Liverpool Sound and Vision Rating 8.5/10
The magician will allow you a sneak peek at the illusion they have prepared for you to be entranced by, the artist will refuse you even a cursory glance of their work in progress until they are quite sure that light and truth is perfect alignment, and the guests at The Wake will throw a party whilst the casket is fully open; in this overflowing titbit are we offered the full experience of the Perfumes and Fripperies to which life is seen as both a joy and a reconciliation.

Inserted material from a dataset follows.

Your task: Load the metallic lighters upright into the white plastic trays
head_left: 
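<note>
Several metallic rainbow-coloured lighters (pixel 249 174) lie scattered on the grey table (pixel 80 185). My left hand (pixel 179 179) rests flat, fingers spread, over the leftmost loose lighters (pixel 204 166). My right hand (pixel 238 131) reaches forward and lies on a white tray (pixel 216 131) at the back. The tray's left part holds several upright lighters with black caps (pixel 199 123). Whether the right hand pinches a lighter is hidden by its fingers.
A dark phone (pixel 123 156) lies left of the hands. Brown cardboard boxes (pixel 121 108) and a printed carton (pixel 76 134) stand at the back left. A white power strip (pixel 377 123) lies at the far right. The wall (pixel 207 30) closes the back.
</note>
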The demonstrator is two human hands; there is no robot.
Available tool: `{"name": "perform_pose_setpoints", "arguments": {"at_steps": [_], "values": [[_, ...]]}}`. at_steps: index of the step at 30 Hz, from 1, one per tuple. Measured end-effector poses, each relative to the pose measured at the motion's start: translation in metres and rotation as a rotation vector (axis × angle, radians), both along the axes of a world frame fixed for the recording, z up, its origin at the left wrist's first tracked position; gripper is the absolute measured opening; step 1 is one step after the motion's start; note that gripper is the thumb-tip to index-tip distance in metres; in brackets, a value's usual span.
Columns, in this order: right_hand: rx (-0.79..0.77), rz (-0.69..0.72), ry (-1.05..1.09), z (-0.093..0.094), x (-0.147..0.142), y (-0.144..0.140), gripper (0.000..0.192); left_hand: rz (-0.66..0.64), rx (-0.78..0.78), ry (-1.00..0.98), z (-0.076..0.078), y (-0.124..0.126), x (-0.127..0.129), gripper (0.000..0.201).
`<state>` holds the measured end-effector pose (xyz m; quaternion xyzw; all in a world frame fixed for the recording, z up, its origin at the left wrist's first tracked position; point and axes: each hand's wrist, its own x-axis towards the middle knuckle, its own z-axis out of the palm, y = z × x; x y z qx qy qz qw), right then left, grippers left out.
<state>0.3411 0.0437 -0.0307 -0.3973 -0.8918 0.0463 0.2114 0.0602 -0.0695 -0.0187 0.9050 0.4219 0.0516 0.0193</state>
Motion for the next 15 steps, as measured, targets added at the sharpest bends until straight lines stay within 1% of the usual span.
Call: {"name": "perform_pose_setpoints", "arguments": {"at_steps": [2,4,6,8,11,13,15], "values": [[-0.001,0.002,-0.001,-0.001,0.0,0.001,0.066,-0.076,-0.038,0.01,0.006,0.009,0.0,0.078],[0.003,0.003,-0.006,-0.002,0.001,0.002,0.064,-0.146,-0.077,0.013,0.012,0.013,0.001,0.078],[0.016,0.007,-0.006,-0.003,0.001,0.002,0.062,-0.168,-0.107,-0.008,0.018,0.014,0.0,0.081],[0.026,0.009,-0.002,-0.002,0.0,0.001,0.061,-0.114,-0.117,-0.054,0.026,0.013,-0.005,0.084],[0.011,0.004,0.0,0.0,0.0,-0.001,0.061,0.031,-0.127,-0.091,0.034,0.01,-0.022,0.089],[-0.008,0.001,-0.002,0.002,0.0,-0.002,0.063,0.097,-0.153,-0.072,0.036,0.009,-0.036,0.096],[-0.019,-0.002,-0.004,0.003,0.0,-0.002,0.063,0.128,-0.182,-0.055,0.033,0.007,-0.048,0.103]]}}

For the first time in 25 years, Ohio based goth rock/post punk supremos, The Wake, have released a set of new songs to which the lonely listener, deprived of such stimulating and curiously derived tracks, is able to once more dip into the darkness on offer and understand that the shadows are but the curtain which hides away a brilliant and lustful attention-grabbing incenses, designed to pull the person in and elaborate upon all the tricks they have seen, and a few more that defy belief.
The tension of the album is unmistakably cool, it is angry and loud, fearsome and raw, and yet it is also passionate, unrelenting, addictive, and as songs such as Daisy, Marry Me, the album title track Perfumes and Fripperies, Figurine and Big Empty draw the listener ever inward, so to does the smell of instant karma make itself known, its convincing appearance as the seeker of truth in a time of games, demons and governmental psychological warfare on the ordinary citizen.
In these dreams, reveries and conclusions, Troy Payne, Rich Witherspoon, James Tramel and Daniel C offer no physical sleep, for the listener will not have time for such noted fancies, not when there is the luxury of sound waiting for them, at the crossroads of dark and light.
Patience is a virtue, so they say, and indeed by waiting 25 years since their last recording, fans of The Wake have shown just how persevering and unflappable they can be, and in Perfumes and Fripperis, the wait has not only been worth it, it is a particular highlight that glows as brightly as the moon on a clear and beautiful night.
The Wake’s Perfumes and Fripperies is out now and available from Blaylox Records.